An effective dormancy is also developed by the seeds of many species (which do not necessarily exhibit endogenous embryo dormancy) by the requirement for a high threshold temperature for germination – for while low temperatures persist germination of the imbibed seed is effectively prevented and emergence is delayed until there are suitable conditions for development and survival of the seedling.

 

In general conifers from warm temperate, subtropical and tropical provenances do not exhibit any constraints to the germination process; however species from temperate, cold temperate and subarctic climates often have developed strategies for preventing germination at unsuitable seasons so that germination is promoted at the best possible time for survival of the seedling.

 

Many species of conifer are native on soil types with a poor nutrient status – especially phosphorus – and have adapted to succeed and compete under these conditions by developing mycorrhizal associations.
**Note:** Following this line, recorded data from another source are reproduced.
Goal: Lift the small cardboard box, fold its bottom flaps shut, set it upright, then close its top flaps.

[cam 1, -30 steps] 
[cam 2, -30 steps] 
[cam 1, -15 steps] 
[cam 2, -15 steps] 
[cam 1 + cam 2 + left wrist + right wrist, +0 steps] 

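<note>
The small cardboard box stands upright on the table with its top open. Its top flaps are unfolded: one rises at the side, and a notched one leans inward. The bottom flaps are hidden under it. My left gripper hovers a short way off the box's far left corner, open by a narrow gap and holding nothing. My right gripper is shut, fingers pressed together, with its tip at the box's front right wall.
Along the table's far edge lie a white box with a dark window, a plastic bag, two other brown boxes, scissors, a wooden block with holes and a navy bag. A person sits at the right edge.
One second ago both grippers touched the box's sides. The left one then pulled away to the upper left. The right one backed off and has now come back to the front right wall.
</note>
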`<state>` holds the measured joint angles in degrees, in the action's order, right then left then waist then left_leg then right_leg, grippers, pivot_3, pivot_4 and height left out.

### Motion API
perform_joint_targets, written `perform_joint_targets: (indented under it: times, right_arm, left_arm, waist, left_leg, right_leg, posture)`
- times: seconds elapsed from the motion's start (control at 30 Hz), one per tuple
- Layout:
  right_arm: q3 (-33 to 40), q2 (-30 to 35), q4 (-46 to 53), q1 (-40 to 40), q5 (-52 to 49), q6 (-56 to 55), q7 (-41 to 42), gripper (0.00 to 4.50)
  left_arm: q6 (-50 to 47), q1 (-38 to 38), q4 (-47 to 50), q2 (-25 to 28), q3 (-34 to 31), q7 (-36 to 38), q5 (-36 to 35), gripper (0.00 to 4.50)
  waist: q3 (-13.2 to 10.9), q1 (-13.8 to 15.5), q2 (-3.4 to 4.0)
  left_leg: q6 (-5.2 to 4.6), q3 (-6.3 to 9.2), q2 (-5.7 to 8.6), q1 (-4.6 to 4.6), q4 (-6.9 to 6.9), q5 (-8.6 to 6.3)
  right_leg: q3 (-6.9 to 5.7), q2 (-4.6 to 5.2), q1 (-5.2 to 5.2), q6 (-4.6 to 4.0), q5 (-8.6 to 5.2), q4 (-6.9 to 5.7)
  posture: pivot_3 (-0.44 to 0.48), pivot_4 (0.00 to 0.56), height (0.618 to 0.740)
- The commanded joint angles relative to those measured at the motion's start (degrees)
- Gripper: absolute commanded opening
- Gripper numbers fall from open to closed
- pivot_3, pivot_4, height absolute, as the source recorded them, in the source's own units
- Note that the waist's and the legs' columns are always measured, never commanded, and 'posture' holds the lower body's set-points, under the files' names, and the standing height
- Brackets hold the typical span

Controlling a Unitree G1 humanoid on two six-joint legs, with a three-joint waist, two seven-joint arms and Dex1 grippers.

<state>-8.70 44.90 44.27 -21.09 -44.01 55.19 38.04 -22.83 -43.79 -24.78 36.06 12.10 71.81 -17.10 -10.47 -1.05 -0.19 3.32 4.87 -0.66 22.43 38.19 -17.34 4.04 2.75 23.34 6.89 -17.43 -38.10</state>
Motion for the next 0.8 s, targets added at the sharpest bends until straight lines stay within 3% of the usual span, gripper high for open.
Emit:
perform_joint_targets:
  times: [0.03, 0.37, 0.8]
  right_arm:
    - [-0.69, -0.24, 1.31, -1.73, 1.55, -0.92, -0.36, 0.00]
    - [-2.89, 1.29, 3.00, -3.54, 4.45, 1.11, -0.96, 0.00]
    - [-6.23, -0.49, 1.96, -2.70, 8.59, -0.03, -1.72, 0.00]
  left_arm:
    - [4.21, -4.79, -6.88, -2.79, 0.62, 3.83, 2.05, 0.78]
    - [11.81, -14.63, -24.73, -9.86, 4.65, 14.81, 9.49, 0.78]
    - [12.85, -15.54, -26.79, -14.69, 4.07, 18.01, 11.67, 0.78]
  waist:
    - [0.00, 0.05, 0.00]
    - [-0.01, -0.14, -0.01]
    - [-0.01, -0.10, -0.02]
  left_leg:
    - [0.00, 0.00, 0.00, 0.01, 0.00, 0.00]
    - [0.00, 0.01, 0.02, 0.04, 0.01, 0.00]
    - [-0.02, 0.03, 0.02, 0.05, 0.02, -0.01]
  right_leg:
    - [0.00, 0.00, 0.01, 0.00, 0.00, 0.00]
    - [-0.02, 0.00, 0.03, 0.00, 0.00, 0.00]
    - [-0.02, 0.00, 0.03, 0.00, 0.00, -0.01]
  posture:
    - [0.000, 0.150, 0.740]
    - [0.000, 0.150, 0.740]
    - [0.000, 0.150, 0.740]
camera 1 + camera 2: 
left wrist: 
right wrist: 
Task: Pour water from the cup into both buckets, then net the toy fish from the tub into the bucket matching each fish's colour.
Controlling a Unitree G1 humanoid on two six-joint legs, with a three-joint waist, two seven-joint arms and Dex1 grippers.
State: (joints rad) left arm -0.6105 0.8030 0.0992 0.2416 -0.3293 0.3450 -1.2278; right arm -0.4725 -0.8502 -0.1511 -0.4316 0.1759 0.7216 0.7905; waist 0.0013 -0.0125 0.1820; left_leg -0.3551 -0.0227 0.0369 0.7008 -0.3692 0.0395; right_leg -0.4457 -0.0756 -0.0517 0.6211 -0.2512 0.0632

When propagating species with this necessary requirement – especially under protected conditions (where natural inoculation by spore rain is potentially impaired) - it will be prudent to provide a relevant inoculum to the growing medium.

 

The conifers represent an important group of ornamental plants and although the great proportion are variants which are propagated by vegetative means – many of the species (which are ornamental or of interest in their own right) are readily and economically produced from seed.